Have the Courts Yet Ruled on These Agreements?
To date there has been little direct case law concerning these agreements. In one recent case, a junior mining company objected to delay in the issuance of an exploration permit under the Mines Act in circumstances where the government was engaged in a shared decision-making process with the Tsilhqot’in National Government. It filed a judicial review petition seeking the following:
Part 1: ORDERS SOUGHT
(a) the Strategic Engagement Agreement (the “Agreement’), entered into between the Province of British Columbia (the “Province”), the Tsilhqot’in Nation and the T’silhqot’in National Government (the “TNG”) does not:
(i) modify the Crown’s duty to consult under section 35 of the Constitution Act, 1982; or
(ii) displace common law principles of administrative law, including procedural fairness, that apply to statutory decision-makers acting under provincial legislation.
(b) the Respondents have violated the administrative law rights of the Petitioner by taking actions and making decisions under the Agreement that affect the Petitioner’s rights and interests (including delays in rendering a decision) without providing the Petitioner a prior opportunity to make submissions in respect of those steps and decisions.
However, in that case the permit delay was finally resolved and the permit issued after the petition was filed and before the Court hearing, so no court decision was ultimately rendered.
Where From Here?
Advancing reconciliation and building strong relationships with Indigenous groups is a shared goal, but true reconciliation is not achieved in cases where there is a singular focus only on the Crown’s efforts to build relationships with Indigenous groups and other legal rights get disregarded. All relevant legal rules must be considered and respected for reconciliation to be achieved in any real sense of the word.
Unfortunately, unless and until these matters are litigated, or the Legislature debates and passes implementing legislation for these agreements (like it does for treaties), questions and concerns are bound to arise. Any applicants dealing with such issues may wish to seek timely legal counsel to ensure their interests are duly respected and their anti-corruption risks duly considered, in a manner that is also mindful of the related goals of reconciliation and fostering strong relations with Indigenous groups.

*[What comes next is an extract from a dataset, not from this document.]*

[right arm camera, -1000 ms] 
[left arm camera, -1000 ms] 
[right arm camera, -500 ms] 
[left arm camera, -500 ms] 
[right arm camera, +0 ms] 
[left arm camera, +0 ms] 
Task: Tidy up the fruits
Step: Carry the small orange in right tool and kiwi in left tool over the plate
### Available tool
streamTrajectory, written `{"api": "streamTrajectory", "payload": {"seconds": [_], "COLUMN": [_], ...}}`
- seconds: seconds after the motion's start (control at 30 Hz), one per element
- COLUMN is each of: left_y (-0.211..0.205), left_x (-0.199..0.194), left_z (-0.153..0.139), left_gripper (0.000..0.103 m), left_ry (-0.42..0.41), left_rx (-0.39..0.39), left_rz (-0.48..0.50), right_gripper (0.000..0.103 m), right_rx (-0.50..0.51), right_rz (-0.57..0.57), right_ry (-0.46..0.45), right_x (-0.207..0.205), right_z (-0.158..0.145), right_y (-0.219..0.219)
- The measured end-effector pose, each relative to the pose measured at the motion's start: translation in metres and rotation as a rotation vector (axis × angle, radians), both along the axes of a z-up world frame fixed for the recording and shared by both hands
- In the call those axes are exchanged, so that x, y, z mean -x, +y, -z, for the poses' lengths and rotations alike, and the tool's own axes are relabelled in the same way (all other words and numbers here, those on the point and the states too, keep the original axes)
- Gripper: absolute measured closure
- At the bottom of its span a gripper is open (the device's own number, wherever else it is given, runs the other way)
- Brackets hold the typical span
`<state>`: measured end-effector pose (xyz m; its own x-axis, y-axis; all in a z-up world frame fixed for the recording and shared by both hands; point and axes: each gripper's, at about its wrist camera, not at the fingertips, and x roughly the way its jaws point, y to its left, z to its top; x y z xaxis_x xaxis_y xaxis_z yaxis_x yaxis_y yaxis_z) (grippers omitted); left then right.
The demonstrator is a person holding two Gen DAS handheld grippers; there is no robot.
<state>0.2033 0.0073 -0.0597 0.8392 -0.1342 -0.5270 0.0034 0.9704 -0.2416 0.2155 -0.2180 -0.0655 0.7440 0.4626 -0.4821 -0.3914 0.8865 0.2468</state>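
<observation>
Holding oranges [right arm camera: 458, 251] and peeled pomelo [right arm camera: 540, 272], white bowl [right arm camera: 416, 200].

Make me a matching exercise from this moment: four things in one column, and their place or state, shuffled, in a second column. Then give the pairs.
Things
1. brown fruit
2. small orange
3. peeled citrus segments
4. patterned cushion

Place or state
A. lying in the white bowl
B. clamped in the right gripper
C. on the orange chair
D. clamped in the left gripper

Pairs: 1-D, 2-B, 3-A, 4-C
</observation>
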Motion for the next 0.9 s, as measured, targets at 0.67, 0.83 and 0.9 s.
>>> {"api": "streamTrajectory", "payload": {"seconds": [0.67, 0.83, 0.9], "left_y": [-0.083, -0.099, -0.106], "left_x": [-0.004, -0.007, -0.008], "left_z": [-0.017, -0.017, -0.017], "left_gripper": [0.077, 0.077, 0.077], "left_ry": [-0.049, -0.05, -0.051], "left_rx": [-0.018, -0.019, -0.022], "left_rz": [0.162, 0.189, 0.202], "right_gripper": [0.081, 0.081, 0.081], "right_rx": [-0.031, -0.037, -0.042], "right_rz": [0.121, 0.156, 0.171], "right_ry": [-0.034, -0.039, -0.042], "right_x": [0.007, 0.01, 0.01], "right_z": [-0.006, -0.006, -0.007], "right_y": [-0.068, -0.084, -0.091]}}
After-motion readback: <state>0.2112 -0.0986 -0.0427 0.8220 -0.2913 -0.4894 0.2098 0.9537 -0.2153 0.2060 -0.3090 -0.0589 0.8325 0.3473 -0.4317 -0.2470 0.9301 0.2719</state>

 Similar legislation exists for the other modern day treaties in BC, i.e., Tsawwassen First Nation Final Agreement Act, S.B.C. 2007, c. 39; Maa-Nulth First Nations Final Agreement Act, S.B.C. 2007, c. 43; Tla’amin Final Agreement Act, S.B.C. 2013, c. 2.; Yale First Nation Final Agreement Act, S.C. 2013, c. 25;
 Such as the Tsilhqot’in Stewardship Agreement or one of many other such agreements with these kinds of provisions.

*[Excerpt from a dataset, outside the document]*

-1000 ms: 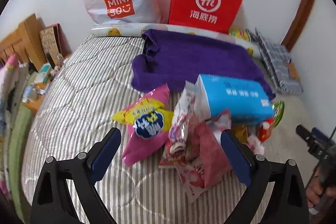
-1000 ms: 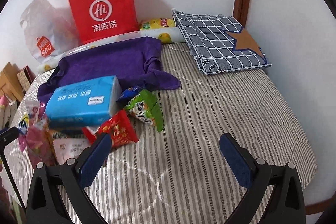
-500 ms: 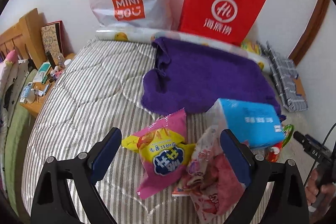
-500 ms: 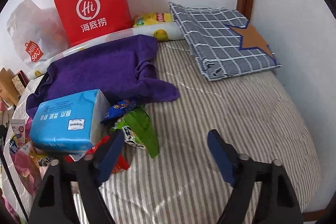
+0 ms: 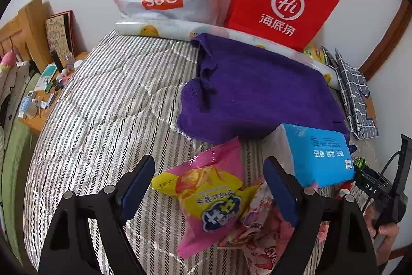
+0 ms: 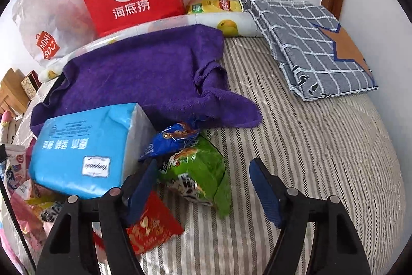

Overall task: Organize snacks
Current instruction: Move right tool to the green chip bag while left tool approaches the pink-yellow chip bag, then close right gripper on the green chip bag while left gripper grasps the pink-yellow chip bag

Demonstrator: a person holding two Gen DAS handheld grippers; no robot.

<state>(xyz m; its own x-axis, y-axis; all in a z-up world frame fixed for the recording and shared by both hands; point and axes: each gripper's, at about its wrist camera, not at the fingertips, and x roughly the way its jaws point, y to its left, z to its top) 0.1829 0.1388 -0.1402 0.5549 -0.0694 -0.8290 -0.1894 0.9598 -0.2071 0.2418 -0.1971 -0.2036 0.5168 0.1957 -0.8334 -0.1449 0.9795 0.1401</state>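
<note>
Both sets of jaws are apart and closing: the left gripper [image 5: 208,190] straddles the pink-yellow snack bag [image 5: 208,195] at six o'clock on the bed [image 5: 108,99], the right gripper [image 6: 203,187] brackets the green snack bag [image 6: 200,172], seemingly lining up pickups.

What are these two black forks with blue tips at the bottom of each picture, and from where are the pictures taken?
They are hand-held grippers; a person carries one in each hand, with a camera on each looking along its two fingers. One picture comes from the left gripper, the other from the right gripper. Both look down at a striped bed. On it lie a purple towel, a blue tissue pack and snack bags. The left jaws are closing around a pink and yellow snack bag; the right jaws are closing around a green snack bag. Neither bag is gripped yet.
</note>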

 Shared decision-making concepts have been included in provincial law to some limited extent under the Environmental Assessment Act, S.B.C .2018 c. 51, and section 7 of the Declaration on the Rights of Indigenous Peoples Act, S.B.C. 2019 c. 44, but these are the exception and there is no legislation implementing shared decision-making or collaboration agreements generally.
 See Haida Nation v. British Columbia (Minister of Forests) 2004 SCC 73 and related case law.

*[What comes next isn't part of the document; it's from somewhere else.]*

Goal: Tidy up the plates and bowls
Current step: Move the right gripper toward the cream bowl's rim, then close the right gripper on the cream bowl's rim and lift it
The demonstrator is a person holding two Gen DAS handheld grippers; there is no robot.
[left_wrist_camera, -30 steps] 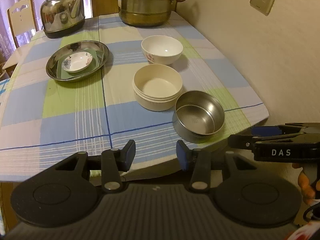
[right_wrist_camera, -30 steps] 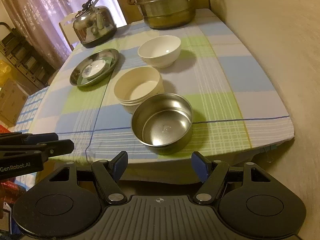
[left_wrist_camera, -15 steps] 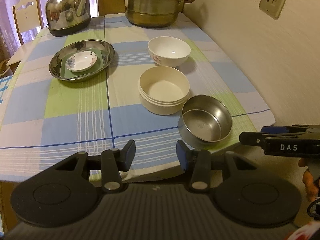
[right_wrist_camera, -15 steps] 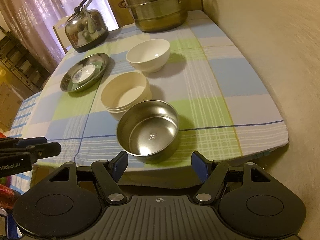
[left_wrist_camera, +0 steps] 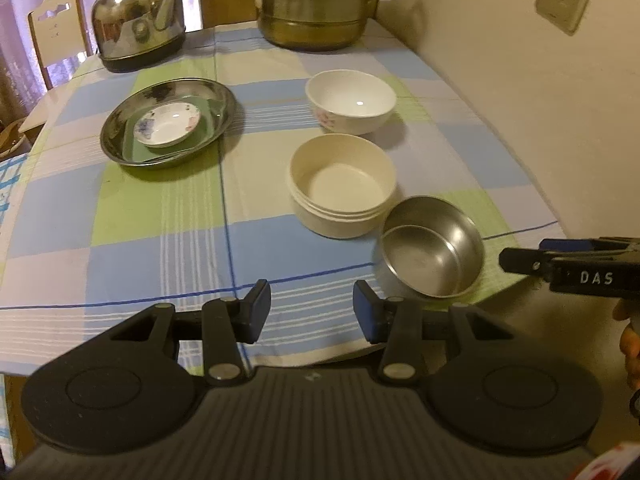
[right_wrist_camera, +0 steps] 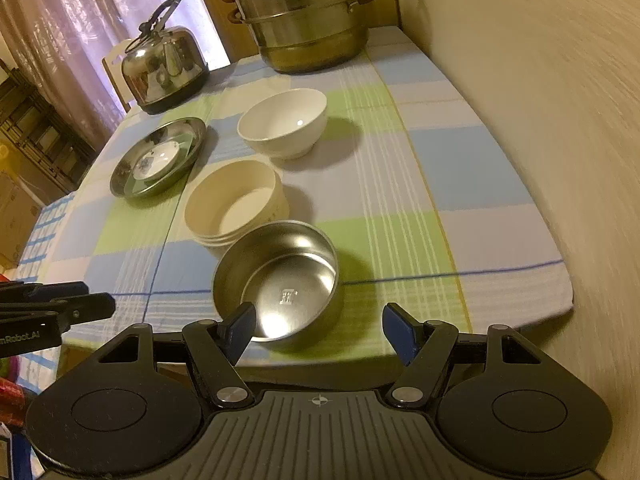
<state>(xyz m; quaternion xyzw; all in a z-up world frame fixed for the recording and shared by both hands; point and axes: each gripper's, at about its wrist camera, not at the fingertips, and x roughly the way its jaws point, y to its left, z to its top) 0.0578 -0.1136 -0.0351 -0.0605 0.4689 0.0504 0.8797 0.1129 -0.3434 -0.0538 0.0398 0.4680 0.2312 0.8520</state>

 R. v. Carson, 2018 SCC 12
 R. v. Abdulle, 2015 ONSC 7023
 Pub. L. 95-213, 91 Stat. 1494 (1977), 15 U.S.C. §§78dd-1, et seq.
 2010, c. 23
 Carlyle Commodities Corp. v. British Columbia. A copy of the petition is available here. It should be acknowledged that the authors were counsel to the company in that case.
A Cautionary Note
The foregoing provides only an overview and does not constitute legal advice. Readers are cautioned against making any decisions based on this material alone. Rather, specific legal advice should be obtained.